# Work request
What is needed is a faithful transcription of all the data below, pictures excluded.

# Exercise data
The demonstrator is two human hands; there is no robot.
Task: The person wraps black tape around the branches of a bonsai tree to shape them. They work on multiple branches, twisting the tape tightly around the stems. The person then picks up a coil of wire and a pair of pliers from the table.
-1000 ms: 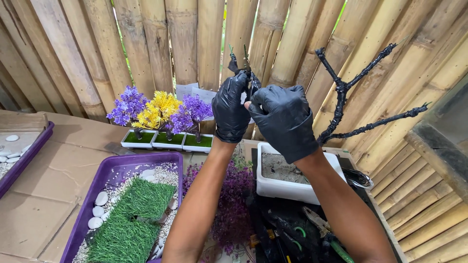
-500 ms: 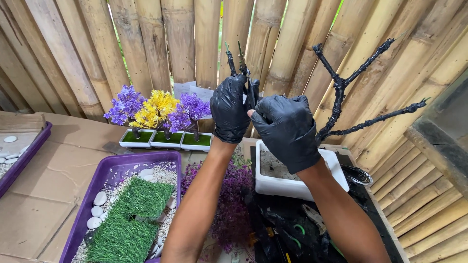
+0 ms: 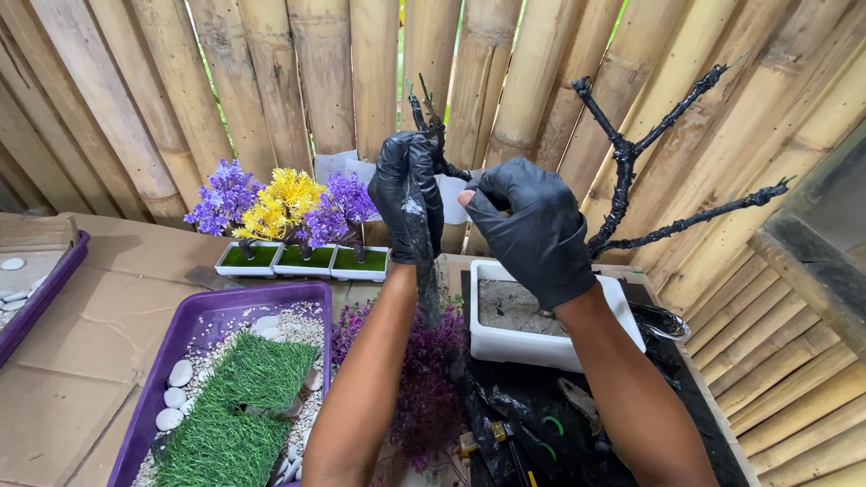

# Your solution
The demonstrator is two human hands; there is no robot.
Task: The person wraps black tape around the branches of a bonsai tree to shape them. They work on multiple branches, twisting the tape tightly around the stems. The person then picks up a coil of wire and a pair of pliers from the table.
-1000 ms: 
-500 ms: 
+0 ms: 

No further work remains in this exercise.